Brian Bragg, Detroit Free Press:
"This thing will be all over by next Sunday night. No contest. The Phillies don't have a chance.
"The Kansas City Royals – who made believers out of a lot of us with their three-game blitz of the Yankees – spent a pleasant and restful weekend in New York, watching and waiting and guffawing while the Phillies wore themselves to a frazzle in Houston.
"The critical question in this Series is: "Will the NL representatives have enough strength to stand up when the National Anthem is played Tuesday night?"
Ray Fitzgerald, Boston Globe:
"And then there is Pete Rose. Kansas City should waltz through the 1980 Series, but I'll be damned if I can bet against a team that has Pete Rose on it."
Leonard Koppett, The Sporting News:
"The first-game winner went on to win the Series 43 times. The first-game loser went on to win 29 times. That's 59 percent for the first-game winner.
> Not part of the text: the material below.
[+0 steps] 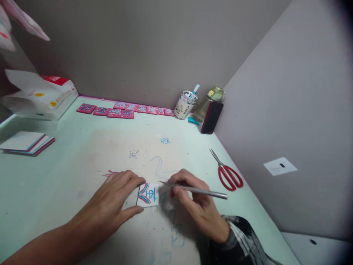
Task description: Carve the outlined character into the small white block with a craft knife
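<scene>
A small white square card (154, 201) lies on the worn part of the table, with a blue character and red and blue curved strokes on it. My left hand (117, 197) pinches it by its edges between thumb and fingers and covers its left side. In my right hand (193, 198) is a silver craft knife (205, 190), held like a pen. Its pointed tip is just past the card's upper right corner; whether it touches the table I cannot tell. Thin pink offcuts (110, 172) lie beside my left hand.
Red scissors (230, 178) lie at right. Behind stand a phone (212, 117), a green bottle (202, 106) and a jar of pens (184, 106). Pink lettered tiles (120, 113) line the back. Stacked white boards (23, 140) and a tissue pack (62, 97) are at left.
</scene>
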`<state>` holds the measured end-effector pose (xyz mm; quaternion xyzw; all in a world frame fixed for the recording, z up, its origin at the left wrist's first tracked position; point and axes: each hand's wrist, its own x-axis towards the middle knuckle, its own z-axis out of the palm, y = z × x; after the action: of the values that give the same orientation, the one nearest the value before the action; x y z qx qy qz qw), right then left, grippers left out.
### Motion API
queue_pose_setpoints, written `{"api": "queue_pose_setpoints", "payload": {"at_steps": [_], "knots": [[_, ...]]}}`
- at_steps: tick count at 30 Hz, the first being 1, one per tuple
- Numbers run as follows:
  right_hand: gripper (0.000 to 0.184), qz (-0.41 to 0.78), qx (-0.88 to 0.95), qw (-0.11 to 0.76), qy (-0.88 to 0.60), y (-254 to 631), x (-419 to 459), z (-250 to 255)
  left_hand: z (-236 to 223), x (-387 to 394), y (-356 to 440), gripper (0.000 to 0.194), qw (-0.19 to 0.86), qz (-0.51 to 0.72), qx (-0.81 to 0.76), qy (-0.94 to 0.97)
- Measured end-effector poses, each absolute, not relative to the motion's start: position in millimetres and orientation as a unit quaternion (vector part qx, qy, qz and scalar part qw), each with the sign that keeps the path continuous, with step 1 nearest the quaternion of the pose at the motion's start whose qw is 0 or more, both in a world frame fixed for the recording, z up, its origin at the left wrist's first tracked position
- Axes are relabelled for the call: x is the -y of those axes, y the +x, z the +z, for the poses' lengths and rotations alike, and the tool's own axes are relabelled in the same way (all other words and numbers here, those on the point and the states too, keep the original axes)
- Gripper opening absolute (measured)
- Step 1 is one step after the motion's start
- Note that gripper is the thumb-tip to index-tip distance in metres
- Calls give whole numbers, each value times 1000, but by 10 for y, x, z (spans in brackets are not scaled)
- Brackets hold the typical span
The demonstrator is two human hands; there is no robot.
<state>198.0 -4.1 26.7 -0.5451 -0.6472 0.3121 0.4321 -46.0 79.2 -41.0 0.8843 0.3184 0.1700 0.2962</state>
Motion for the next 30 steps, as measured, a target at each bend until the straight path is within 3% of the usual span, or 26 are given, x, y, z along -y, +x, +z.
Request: {"api": "queue_pose_setpoints", "payload": {"at_steps": [6, 12, 30], "knots": [[18, 447, 520, 452, -571, 1825, -34, 85, -430, -755, -403, 38, 292, 206, -322, 876], [14, 449, 471, 485, -585, 1721, -58, 30, -460, -715, -395, 38, 276, 223, -325, 877], [16, 417, 512, 451, -600, 1662, -63, -109, -529, -704, -370, 44, 255, 240, -319, 881]]}}
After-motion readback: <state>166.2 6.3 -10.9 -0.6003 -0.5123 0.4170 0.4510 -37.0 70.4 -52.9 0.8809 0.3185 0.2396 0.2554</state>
What happens after that? The same team won the first two games 31 times. On 25 of those, it went on to win the Series. In other words, only six times (of 72 best-of-seven-game Series) has a team been able to win after losing the first two games. And in each case, the eventual winner lost those first two on the road, which meant it had three of the remaining five at home."
Joe McGuff, Kansas City Star, quoting George Brett discussing his ailment during the flight to Kansas City.:
"I just want to get the damn things taken care of. I've done everything they've asked me to do. I feel disgruntled. I keep saying, 'Why me? Why not Joe McGuff.'"
Mayor sees no remedy for Royals’ World Series woes
Series notebook
Mayor Green left for Kansas City yesterday with a first-aid kit for the Royals and a glib prediction that the Phillies would sweep the series.
“We are preparing for when they win," Green told reporters. "I would call on people to act in a really class way, let's say, the way the Phillies have themselves.... We will have a grand party and a celebration and a parade, with plenty of police protection. We ask people to really restrain themselves..... Everyone should be conscious of the fact that someone could get hurt."
The mayor was lugging what he called "a series of Philadelphia products that 1 think the people of Kansas City and the team are going to need."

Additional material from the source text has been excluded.